=== Your assignment ===
With the material below, print exactly the lines between the line holding "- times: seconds" and the line holding "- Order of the", inclusive. Add nothing else.

=== Source material ===
-------

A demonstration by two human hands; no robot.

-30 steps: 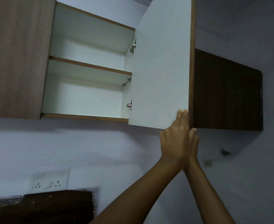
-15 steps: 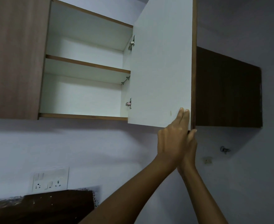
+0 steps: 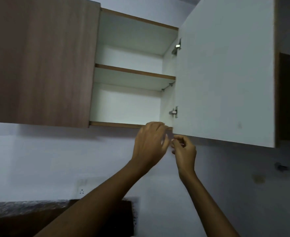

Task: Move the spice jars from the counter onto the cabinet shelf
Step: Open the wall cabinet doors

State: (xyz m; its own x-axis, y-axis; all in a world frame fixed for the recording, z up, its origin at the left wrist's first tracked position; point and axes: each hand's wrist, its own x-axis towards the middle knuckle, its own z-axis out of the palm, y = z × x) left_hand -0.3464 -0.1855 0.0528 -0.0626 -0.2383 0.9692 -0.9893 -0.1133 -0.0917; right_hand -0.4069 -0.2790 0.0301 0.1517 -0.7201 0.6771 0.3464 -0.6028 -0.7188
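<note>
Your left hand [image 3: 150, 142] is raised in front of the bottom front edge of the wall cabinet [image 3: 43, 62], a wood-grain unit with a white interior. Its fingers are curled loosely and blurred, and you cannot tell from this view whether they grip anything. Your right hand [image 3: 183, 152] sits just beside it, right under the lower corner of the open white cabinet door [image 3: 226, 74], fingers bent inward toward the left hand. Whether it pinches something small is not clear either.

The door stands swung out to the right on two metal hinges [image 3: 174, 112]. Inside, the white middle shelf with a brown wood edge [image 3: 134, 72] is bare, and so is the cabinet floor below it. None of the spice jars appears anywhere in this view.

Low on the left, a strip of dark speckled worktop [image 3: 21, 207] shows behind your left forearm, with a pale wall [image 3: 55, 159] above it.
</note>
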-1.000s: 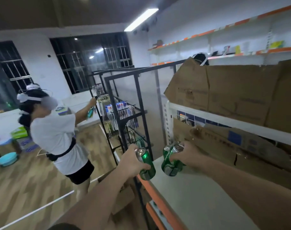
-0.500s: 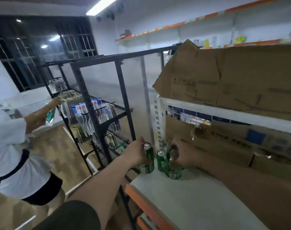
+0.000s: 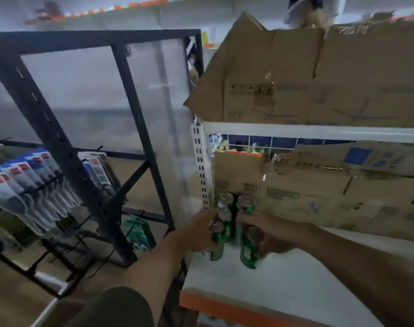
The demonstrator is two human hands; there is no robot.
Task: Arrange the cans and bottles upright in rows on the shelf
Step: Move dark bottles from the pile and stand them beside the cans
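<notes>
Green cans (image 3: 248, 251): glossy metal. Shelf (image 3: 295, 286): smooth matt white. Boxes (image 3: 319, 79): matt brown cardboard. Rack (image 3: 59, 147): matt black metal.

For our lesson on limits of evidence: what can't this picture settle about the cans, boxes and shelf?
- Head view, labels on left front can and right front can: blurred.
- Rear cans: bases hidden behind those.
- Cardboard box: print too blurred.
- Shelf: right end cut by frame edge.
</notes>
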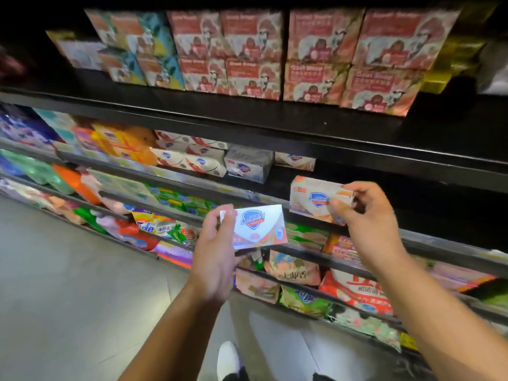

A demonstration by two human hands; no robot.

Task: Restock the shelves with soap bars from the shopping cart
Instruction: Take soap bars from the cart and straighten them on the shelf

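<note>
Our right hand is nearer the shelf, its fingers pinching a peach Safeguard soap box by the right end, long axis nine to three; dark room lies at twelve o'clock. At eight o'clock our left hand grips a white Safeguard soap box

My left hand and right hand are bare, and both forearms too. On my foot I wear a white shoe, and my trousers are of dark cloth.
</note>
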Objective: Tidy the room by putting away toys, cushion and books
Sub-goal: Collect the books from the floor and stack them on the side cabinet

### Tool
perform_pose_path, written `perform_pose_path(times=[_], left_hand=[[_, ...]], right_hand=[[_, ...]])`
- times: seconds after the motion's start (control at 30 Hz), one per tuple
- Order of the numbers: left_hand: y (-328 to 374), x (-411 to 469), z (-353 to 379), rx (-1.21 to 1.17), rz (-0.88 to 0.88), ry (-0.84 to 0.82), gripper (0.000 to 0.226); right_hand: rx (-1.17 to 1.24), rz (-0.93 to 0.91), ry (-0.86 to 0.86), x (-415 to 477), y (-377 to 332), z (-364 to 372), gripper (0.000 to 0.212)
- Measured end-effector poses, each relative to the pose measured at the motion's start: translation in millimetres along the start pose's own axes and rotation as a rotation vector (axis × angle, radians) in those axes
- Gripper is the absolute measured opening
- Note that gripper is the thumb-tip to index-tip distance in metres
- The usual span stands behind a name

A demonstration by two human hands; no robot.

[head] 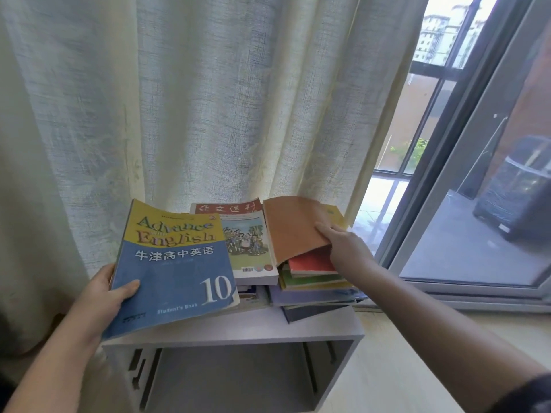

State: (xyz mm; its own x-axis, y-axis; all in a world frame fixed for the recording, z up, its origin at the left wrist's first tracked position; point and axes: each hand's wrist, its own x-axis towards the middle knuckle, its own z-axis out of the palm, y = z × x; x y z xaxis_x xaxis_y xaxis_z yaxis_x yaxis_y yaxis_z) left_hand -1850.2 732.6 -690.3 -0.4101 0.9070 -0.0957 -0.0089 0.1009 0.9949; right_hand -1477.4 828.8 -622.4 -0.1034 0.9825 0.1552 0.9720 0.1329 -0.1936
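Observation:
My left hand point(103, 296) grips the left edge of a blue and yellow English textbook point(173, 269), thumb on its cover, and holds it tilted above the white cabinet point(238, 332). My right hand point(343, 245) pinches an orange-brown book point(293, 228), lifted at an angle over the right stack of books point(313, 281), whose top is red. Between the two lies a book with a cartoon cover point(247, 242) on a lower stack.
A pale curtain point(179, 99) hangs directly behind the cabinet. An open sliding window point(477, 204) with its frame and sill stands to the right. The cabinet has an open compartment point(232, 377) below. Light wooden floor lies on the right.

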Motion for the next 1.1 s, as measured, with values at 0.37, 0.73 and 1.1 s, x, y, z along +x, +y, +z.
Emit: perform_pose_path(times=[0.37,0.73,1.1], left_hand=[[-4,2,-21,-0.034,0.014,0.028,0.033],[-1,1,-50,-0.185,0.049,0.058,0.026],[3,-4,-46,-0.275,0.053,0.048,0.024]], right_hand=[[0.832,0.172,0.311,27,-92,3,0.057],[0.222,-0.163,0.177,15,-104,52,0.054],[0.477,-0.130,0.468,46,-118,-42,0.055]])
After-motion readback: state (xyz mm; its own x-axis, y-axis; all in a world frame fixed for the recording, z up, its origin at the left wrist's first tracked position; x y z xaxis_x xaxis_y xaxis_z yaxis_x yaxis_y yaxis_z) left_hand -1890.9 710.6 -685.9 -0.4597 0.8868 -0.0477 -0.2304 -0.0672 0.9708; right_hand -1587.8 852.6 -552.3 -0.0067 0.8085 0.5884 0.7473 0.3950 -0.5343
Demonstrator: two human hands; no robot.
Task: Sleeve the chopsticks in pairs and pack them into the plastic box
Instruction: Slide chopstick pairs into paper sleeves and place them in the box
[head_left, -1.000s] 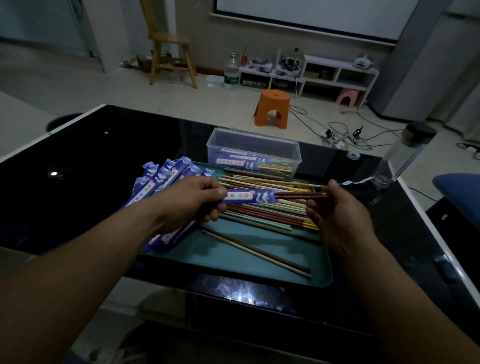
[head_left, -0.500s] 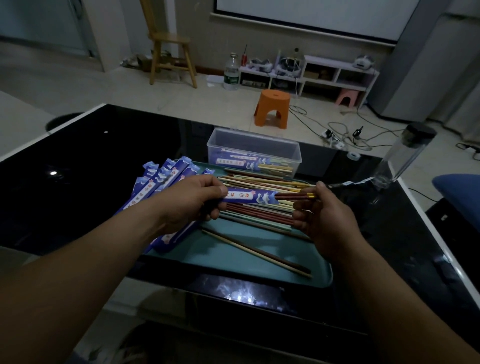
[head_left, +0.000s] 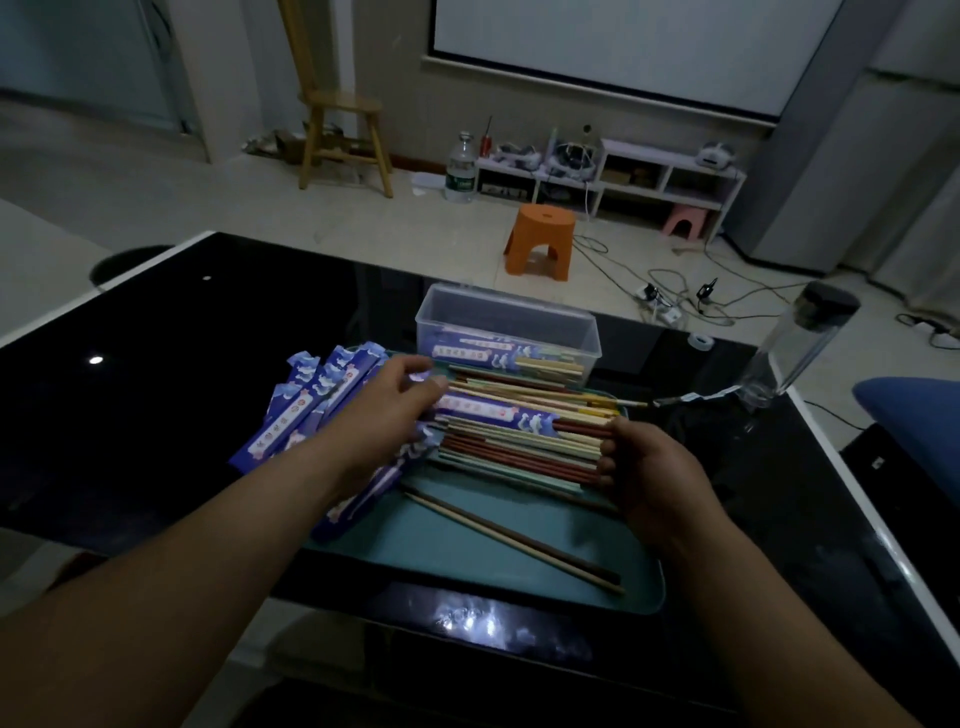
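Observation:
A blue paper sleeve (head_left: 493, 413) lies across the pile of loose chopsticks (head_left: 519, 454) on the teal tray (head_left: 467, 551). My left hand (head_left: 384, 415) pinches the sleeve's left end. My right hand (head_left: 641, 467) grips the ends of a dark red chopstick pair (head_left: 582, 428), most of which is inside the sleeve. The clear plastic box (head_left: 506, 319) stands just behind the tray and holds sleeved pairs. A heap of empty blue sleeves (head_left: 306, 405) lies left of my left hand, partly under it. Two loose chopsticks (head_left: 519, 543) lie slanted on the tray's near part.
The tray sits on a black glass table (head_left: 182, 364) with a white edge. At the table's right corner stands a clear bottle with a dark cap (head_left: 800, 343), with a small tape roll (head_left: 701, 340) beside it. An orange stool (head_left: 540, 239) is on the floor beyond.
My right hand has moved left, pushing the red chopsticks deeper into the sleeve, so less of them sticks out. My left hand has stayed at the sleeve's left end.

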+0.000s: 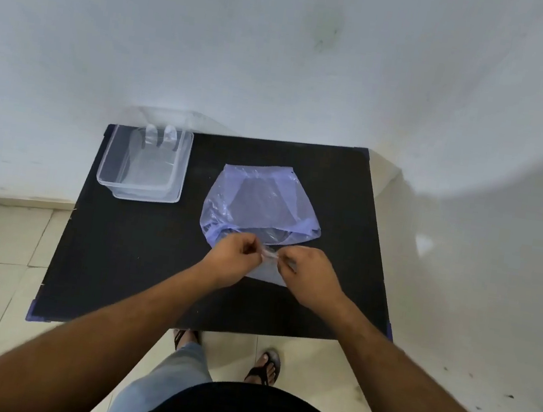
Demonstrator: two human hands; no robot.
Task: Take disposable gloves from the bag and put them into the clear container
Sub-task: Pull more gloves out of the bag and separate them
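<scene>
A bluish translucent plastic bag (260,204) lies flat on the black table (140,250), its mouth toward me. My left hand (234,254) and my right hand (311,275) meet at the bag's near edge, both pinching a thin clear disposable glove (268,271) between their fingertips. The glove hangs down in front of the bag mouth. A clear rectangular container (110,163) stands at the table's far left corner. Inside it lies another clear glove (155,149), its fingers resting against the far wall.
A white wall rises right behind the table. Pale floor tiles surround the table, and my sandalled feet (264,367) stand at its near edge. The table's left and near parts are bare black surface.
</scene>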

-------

=== Exercise solution ===
- times: seconds after the motion's start (control at 30 Hz), one per tuple
- Order of the numbers: left_hand: y (-328 to 374), x (-411 to 469), z (-353 to 379), rx (-1.21 to 1.17), rz (-0.88 to 0.88), ry (-0.84 to 0.82), gripper (0.000 to 0.226); right_hand: rx (-1.17 to 1.24), rz (-0.93 to 0.91), ry (-0.86 to 0.86), x (-415 to 477), y (-377 to 332), z (-364 to 372), gripper (0.000 to 0.212)

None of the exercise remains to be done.